## Required work
Copy the full listing, changing nothing.

## Data shown
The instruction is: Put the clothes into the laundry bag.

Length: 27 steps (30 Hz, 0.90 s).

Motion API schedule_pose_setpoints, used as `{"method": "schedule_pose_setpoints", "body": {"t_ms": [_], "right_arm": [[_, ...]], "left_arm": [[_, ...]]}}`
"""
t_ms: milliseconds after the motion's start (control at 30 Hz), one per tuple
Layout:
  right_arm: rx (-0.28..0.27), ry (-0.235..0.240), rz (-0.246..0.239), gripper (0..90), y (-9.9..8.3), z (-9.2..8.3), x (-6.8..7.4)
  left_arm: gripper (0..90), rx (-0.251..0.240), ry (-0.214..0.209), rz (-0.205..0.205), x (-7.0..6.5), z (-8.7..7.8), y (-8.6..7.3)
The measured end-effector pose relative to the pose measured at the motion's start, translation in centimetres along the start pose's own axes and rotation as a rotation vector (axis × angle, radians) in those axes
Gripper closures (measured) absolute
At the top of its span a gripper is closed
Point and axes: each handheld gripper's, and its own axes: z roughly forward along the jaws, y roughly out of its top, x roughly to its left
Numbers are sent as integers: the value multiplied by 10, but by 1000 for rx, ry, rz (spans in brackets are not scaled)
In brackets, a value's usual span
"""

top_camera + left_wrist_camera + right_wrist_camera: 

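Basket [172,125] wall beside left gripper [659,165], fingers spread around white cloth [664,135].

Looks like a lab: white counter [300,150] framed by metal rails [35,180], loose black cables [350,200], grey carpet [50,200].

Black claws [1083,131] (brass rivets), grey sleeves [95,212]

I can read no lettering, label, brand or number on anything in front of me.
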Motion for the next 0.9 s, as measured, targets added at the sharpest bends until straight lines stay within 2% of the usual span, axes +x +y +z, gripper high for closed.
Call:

## Answer box
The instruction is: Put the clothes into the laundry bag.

Length: 27 steps (30 Hz, 0.90 s).

Motion API schedule_pose_setpoints, used as `{"method": "schedule_pose_setpoints", "body": {"t_ms": [_], "right_arm": [[_, ...]], "left_arm": [[_, ...]]}}`
"""
t_ms: milliseconds after the motion's start (control at 30 Hz), one per tuple
Layout:
  right_arm: rx (-0.28..0.27), ry (-0.235..0.240), rz (-0.246..0.239), gripper (0..90), y (-9.9..8.3), z (-9.2..8.3), x (-6.8..7.4)
  left_arm: gripper (0..90), rx (-0.251..0.240), ry (-0.214..0.209), rz (-0.205..0.205), x (-7.0..6.5), z (-8.7..7.8), y (-8.6..7.3)
The measured end-effector pose relative to the pose measured at the motion's start, translation in centimetres along the start pose's own axes and rotation as a rotation vector (axis × angle, radians) in those axes
Gripper closures (measured) absolute
At the top of its span a gripper is closed
Point and axes: each handheld gripper's, and its own axes: z roughly forward along the jaws, y roughly out of its top, x roughly to its left
Numbers are sent as integers: the value multiplied by 10, but by 1000 for rx, ry, rz (spans in brackets are not scaled)
In brackets, a value's usual span
"""

top_camera + left_wrist_camera + right_wrist_camera: 

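Basket [172,125] wall beside left gripper [659,165], fingers spread around white cloth [664,135].

Looks like a lab: white counter [300,150] framed by metal rails [35,180], loose black cables [350,200], grey carpet [50,200].

Black claws [1083,131] (brass rivets), grey sleeves [95,212]

I can read no lettering, label, brand or number on anything in front of me.
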Motion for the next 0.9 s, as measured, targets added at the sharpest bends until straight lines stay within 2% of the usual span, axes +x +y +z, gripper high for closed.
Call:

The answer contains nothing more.